> **EXERCISE**
Word for word, transcribe the data below from the line with "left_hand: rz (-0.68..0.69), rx" to the line with "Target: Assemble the", keeping both of those lines.

Source records:
•••

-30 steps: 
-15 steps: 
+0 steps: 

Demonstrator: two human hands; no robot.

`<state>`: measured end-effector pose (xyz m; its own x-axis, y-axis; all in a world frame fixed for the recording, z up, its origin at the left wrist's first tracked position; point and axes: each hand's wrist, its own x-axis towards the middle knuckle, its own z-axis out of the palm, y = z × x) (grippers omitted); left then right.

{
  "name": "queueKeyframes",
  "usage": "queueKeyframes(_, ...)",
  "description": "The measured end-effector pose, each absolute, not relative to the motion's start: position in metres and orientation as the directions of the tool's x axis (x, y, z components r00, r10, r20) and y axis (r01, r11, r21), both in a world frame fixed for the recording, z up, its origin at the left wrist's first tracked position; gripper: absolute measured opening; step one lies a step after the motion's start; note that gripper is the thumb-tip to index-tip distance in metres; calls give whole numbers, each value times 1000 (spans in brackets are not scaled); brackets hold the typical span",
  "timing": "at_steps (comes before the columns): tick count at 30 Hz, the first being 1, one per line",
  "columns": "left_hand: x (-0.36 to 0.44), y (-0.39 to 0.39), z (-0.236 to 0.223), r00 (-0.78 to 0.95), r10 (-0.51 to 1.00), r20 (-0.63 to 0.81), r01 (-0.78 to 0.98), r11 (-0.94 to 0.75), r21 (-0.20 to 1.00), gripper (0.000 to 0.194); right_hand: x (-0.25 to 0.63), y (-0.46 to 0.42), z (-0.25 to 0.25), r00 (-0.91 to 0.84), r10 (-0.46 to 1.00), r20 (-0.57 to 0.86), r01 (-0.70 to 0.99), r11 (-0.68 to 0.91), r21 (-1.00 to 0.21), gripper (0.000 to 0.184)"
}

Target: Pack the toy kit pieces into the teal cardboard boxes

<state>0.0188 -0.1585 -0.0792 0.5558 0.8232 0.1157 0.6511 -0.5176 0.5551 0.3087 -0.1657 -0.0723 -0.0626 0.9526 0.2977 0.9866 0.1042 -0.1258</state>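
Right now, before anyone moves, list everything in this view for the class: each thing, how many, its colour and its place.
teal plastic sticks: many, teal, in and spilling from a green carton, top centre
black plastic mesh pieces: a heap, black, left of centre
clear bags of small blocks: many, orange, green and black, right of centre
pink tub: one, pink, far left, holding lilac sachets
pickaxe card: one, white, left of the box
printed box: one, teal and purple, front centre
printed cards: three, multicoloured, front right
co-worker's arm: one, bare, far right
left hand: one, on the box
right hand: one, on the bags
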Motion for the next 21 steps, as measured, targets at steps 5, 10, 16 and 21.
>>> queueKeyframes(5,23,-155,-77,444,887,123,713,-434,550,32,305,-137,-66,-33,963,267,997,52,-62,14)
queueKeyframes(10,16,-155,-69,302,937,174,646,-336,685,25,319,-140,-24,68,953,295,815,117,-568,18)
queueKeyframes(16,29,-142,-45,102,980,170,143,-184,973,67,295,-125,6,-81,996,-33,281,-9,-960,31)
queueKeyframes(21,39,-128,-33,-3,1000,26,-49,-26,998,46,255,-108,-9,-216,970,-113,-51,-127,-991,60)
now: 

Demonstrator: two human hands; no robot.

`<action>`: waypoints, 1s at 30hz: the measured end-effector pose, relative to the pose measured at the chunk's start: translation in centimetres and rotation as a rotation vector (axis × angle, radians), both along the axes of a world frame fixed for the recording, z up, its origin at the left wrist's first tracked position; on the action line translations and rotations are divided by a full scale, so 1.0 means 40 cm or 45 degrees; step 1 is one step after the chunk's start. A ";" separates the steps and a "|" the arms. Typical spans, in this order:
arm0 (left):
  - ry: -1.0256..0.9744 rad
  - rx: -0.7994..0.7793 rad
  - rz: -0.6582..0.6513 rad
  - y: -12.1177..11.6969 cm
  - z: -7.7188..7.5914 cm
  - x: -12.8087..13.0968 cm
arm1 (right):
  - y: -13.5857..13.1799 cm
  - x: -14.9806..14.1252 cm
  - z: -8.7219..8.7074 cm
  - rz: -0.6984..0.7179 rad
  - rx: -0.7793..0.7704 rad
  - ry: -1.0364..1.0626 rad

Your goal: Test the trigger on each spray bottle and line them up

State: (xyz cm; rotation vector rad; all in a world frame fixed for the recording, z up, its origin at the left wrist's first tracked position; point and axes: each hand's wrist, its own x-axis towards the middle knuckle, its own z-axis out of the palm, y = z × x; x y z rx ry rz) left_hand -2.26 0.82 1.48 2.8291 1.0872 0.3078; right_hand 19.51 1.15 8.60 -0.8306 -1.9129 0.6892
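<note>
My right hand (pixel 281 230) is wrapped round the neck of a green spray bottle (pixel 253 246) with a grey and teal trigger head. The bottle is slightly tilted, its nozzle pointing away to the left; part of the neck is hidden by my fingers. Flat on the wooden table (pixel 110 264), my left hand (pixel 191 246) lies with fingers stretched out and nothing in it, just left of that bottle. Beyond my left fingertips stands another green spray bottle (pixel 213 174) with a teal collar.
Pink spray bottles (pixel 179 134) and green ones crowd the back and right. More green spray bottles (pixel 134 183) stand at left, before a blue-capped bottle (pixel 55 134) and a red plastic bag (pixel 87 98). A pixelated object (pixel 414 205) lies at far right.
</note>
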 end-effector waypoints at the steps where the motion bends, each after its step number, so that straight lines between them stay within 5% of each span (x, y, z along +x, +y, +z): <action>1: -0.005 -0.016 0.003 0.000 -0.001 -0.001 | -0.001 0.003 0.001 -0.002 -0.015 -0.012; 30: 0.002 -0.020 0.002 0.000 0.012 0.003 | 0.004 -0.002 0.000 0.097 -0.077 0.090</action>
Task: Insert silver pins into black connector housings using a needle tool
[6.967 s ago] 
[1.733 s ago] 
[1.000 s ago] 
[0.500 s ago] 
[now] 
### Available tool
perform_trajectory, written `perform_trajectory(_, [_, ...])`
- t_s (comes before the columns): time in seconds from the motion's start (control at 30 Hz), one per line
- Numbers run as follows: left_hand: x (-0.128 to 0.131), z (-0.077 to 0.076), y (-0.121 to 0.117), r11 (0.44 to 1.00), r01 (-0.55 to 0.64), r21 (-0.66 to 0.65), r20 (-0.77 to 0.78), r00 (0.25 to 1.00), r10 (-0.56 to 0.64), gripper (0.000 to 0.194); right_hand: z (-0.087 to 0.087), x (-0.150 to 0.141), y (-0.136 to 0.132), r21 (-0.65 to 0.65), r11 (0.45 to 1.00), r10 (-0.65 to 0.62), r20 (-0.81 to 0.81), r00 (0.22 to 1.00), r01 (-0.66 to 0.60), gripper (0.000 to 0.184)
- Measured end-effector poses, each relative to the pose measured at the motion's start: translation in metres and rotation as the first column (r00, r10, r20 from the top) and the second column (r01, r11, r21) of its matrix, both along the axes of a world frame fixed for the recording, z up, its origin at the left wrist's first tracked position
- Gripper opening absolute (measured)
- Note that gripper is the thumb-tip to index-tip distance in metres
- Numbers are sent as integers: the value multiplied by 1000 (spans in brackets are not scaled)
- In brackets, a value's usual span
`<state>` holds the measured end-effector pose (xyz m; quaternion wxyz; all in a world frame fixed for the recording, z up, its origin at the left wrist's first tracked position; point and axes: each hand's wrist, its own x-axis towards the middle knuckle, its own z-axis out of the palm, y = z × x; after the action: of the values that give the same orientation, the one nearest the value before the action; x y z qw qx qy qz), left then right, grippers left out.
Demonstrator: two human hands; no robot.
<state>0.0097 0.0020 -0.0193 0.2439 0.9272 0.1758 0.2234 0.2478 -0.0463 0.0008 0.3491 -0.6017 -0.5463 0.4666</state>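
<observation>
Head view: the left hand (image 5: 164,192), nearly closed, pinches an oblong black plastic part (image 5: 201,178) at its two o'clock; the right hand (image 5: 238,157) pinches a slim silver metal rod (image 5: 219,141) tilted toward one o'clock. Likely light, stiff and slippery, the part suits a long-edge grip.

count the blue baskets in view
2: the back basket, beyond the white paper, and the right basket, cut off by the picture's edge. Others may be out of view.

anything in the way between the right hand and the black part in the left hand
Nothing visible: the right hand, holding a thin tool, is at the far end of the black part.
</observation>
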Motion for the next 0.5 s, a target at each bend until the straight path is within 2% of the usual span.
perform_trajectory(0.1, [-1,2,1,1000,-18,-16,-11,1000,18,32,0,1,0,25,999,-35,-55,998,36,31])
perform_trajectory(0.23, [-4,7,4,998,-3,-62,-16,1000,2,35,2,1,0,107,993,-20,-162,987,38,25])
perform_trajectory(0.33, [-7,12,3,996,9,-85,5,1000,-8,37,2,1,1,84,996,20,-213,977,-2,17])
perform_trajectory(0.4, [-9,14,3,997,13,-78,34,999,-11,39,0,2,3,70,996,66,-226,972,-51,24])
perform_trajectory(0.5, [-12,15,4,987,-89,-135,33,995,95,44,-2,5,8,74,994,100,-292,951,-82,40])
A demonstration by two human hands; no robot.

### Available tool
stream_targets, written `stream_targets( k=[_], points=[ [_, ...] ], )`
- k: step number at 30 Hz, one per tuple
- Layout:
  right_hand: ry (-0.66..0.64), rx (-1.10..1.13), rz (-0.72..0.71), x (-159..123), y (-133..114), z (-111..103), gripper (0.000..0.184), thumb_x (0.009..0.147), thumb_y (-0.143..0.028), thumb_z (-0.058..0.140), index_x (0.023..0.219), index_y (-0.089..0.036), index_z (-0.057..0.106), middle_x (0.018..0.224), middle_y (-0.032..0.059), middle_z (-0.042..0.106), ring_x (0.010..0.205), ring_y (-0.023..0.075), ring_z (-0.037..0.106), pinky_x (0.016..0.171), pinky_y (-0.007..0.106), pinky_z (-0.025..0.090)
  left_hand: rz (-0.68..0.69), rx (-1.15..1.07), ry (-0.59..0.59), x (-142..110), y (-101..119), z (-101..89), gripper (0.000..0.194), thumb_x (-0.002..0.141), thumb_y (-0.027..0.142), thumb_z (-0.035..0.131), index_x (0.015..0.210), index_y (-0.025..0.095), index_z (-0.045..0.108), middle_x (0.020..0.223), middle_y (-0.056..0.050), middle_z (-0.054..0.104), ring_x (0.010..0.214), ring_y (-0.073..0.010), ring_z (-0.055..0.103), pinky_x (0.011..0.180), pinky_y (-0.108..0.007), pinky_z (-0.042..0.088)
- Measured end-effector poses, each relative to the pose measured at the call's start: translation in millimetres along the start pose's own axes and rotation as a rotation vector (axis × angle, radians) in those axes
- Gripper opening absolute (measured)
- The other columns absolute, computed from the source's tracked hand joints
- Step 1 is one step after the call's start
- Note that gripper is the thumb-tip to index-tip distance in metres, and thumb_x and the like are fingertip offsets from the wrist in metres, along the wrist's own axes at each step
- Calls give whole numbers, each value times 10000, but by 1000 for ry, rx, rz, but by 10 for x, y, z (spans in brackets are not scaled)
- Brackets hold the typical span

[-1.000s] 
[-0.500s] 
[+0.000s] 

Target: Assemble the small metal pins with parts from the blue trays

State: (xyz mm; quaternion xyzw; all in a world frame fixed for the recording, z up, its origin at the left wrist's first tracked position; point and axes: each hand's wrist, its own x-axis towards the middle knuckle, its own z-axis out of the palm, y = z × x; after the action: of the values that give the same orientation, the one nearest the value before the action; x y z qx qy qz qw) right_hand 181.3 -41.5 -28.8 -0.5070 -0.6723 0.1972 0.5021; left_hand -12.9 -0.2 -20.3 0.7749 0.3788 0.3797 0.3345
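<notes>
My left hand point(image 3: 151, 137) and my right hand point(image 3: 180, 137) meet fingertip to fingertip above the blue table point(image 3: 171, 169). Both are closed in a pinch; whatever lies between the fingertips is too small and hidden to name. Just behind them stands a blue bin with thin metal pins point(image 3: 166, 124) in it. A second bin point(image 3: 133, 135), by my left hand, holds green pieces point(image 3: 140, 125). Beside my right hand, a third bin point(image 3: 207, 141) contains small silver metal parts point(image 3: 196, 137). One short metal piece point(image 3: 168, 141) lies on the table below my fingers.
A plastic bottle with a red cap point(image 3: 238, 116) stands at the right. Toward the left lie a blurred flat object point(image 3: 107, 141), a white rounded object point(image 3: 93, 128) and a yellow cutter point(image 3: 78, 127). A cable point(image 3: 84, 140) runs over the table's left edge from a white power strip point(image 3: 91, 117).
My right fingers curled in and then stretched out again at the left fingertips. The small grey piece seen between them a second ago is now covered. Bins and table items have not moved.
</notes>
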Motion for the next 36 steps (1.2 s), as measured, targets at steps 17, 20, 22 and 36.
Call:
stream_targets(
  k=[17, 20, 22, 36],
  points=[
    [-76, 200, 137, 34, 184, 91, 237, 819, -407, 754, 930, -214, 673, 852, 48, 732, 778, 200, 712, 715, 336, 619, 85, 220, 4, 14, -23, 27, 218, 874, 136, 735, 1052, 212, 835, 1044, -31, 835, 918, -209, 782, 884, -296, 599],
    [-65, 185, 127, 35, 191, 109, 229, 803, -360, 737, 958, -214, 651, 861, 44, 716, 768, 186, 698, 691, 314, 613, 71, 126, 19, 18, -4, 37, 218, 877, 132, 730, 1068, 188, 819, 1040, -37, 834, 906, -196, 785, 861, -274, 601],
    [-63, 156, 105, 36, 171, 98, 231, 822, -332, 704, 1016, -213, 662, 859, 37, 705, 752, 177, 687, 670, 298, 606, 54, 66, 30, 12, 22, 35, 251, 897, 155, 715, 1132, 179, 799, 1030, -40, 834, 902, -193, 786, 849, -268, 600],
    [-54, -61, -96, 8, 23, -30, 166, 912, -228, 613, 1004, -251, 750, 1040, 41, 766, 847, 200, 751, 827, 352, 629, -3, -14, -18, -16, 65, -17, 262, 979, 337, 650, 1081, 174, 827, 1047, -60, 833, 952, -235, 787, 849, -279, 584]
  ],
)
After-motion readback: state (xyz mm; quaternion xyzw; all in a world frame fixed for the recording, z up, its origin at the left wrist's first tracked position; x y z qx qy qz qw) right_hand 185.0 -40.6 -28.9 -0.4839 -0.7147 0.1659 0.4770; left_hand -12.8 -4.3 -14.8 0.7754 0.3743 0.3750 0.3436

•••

> **ANSWER**
  left_hand: rz (-0.68..0.69), rx (-1.15..1.07), ry (-0.59..0.59), x (-142..110), y (-101..119), z (-101..89), gripper (0.000..0.194), thumb_x (-0.002..0.141), thumb_y (-0.027..0.142), thumb_z (-0.035..0.131), index_x (0.015..0.210), index_y (-0.025..0.095), index_z (-0.045..0.108), middle_x (0.020..0.223), middle_y (-0.056..0.050), middle_z (-0.054..0.104), ring_x (0.010..0.214), ring_y (-0.073..0.010), ring_z (-0.055..0.103), pinky_x (0.011..0.180), pinky_y (-0.108..0.007), pinky_z (-0.042..0.088)
- Measured end-effector poses, each relative to the pose measured at the call's start: translation in millimetres along the start pose's own axes and rotation as a rotation vector (axis × angle, radians) in those axes
- Gripper opening absolute (measured)
- The other columns absolute, computed from the source's tracked hand joints
- Step 1 is one step after the call's start
- Note that gripper is the thumb-tip to index-tip distance in metres, and thumb_x and the like are fingertip offsets from the wrist in metres, along the wrist's own axes at each step
- Calls give whole numbers, each value times 10000, but by 1000 for ry, rx, rz, but by 10 for x, y, z (spans in brackets are not scaled)
- Brackets hold the typical span

[-1.000s] 
[-0.500s] 
[+0.000s] 

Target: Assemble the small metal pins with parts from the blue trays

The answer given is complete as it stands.